I was talking on the phone yesterday afternoon while giving the door its second dimension. Below the door I’d written Actual then added Color permutations to expand on chance associations and scrawled Memory/Present beneath that. It was too warm and humid for the end of October. In the dream I’d eaten an entire bowl of dried Turkish figs, they were plump and sweet, and I ate all of them with great pleasure while standing at the kitchen counter, one after another, without removing the hard tip on their stems. I woke up after eating the last fig in the bowl and still had the taste of them in my mouth while climbing the stairs.
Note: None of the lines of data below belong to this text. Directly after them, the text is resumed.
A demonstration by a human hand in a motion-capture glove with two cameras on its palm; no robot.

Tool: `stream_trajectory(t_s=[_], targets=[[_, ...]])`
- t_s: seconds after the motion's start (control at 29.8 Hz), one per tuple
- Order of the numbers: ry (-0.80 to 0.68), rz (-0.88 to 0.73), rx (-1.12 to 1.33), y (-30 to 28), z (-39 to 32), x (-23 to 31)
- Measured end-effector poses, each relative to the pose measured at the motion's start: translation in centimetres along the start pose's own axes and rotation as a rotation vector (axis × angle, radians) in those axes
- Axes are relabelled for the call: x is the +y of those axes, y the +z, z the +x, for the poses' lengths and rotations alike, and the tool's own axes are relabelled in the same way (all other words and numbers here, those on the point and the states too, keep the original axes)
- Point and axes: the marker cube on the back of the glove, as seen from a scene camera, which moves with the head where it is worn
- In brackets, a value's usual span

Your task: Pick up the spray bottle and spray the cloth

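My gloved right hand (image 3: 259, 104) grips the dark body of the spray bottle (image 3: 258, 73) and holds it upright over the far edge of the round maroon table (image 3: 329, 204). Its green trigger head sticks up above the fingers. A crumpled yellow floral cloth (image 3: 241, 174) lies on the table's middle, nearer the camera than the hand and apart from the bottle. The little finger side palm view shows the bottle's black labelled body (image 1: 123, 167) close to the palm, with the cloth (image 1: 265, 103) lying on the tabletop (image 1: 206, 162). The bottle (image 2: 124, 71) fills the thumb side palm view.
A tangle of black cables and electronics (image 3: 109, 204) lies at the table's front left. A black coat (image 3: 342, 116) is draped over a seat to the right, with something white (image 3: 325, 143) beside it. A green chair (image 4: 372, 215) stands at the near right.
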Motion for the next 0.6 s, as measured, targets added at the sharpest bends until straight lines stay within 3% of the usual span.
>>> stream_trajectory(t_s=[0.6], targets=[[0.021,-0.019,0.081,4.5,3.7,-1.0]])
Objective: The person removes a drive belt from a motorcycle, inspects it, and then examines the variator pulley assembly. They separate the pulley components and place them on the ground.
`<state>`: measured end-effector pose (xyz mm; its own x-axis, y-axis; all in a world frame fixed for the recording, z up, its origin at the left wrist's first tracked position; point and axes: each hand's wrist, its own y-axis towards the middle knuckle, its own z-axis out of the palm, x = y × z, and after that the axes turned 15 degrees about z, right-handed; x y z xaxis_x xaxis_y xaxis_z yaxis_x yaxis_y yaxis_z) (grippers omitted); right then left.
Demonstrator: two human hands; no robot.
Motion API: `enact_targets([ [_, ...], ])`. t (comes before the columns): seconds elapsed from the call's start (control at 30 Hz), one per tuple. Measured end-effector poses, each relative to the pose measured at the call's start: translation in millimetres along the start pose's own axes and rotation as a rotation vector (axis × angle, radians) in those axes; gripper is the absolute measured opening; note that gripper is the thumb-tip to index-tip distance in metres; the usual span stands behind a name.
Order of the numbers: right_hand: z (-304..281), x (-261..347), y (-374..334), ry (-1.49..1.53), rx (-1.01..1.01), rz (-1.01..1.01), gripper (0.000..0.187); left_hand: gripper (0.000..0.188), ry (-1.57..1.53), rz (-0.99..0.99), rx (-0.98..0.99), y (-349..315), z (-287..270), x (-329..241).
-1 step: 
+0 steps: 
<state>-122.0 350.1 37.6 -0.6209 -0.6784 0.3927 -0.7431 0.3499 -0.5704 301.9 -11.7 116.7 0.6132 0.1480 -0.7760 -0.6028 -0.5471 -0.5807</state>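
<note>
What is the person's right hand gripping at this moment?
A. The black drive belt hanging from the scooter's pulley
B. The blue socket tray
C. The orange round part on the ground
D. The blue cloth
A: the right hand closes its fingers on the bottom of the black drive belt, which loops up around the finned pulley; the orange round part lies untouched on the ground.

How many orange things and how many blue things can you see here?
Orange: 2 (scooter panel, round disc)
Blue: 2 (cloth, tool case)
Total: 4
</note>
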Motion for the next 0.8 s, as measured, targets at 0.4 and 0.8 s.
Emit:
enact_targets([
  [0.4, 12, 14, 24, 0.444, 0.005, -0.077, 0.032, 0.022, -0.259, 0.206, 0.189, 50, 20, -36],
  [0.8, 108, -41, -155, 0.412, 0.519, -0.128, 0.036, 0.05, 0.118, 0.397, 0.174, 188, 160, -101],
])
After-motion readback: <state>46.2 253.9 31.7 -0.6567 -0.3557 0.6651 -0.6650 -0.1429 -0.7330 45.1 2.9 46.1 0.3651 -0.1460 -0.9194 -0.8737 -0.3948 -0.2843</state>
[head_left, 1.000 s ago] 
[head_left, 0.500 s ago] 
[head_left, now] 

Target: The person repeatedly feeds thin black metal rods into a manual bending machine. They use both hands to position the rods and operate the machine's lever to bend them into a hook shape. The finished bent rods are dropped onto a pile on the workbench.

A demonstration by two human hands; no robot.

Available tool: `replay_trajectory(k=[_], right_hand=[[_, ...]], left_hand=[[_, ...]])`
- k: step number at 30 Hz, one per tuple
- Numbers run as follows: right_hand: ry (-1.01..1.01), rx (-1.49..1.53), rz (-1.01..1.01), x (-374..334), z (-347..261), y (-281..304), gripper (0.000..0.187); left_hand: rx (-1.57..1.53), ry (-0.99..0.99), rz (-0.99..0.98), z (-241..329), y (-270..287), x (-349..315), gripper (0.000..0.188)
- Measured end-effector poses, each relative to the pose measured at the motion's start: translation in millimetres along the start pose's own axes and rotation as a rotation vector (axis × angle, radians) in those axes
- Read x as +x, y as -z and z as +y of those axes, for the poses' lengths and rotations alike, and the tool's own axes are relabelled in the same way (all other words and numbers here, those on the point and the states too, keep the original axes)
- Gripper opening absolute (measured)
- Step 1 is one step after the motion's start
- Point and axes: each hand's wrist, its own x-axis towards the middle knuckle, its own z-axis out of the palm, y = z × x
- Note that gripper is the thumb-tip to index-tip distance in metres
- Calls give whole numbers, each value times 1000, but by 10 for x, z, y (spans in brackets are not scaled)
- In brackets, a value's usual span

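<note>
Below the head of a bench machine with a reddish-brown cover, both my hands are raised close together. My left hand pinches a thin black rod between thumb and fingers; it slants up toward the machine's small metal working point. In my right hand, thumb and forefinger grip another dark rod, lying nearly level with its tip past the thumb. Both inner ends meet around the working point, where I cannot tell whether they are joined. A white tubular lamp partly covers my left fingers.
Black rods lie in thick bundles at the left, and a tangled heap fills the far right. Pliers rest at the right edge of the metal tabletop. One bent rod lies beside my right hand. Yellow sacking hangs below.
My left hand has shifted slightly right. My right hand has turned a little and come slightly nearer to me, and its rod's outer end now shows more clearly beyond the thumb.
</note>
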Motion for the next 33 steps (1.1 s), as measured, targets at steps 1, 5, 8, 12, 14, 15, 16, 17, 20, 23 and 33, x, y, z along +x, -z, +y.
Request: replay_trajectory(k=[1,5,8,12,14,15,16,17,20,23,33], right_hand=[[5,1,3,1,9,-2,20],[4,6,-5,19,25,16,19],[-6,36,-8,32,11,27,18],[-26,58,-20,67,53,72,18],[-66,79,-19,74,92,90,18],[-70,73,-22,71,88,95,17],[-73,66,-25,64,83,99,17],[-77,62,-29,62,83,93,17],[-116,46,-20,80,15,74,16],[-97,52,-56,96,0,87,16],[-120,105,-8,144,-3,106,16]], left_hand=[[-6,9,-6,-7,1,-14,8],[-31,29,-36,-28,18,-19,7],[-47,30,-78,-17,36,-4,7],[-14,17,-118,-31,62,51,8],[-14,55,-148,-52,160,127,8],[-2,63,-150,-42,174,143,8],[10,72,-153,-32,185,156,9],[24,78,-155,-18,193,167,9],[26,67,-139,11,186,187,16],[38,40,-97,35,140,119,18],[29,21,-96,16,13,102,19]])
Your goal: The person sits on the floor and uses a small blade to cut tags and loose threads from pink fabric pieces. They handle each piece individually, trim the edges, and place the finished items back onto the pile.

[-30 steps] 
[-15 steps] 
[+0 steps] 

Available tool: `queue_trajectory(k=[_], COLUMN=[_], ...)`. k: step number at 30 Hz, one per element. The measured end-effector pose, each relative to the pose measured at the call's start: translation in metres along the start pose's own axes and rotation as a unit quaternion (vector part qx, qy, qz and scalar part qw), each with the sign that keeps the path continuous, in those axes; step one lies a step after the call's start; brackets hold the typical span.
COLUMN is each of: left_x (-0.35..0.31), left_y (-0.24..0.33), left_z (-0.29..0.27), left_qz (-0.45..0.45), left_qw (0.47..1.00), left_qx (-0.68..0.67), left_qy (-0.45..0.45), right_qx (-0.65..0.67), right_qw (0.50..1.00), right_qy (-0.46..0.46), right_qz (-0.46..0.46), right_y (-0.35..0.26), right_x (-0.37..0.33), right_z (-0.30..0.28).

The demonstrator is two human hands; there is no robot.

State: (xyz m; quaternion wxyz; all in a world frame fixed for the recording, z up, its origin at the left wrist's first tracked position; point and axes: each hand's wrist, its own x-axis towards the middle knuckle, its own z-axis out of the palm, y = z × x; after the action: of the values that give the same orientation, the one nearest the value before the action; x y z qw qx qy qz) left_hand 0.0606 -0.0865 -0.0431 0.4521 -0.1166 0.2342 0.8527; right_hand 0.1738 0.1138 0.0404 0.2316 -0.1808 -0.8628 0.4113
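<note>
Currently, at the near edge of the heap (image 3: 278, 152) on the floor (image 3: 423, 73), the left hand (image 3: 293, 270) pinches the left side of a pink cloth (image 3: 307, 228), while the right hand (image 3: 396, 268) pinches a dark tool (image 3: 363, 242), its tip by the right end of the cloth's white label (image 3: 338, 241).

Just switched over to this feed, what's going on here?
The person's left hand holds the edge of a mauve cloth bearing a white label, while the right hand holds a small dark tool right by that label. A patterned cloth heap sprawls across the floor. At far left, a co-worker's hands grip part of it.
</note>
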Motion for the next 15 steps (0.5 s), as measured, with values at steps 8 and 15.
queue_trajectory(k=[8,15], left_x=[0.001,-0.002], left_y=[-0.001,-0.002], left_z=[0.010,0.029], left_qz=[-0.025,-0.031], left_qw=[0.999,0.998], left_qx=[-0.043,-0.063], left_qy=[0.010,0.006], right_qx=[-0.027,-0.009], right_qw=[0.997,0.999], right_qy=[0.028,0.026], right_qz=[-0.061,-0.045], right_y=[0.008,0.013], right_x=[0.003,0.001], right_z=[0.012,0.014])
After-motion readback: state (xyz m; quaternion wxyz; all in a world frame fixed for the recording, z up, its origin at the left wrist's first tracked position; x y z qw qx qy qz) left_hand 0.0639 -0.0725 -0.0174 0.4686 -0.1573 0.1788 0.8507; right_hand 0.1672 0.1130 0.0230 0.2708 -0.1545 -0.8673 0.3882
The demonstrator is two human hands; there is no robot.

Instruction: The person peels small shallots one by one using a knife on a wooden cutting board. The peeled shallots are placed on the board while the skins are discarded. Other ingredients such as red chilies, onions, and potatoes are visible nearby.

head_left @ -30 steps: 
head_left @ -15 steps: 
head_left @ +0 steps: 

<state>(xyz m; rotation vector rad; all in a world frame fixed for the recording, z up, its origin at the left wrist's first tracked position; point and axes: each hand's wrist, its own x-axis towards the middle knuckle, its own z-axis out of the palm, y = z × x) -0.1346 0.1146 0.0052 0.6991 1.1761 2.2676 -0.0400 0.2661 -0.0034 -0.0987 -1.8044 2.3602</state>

After feeding the cats I gave Oscar his kidney medicine. Johannah and I planted a fig tree in the backyard during our first spring in the house. It was a beautiful tree that grew to about eight feet although it didn’t bear very much fruit and the squirrels usually got to what little there was before it fully ripened. The tree didn’t survive the last winter when the yard was frozen solid and covered with snow from the end of December until the middle of March. After cutting the tree down I used the wood to grill lamb as it imparts a delicate smoky aroma of figs on the meat.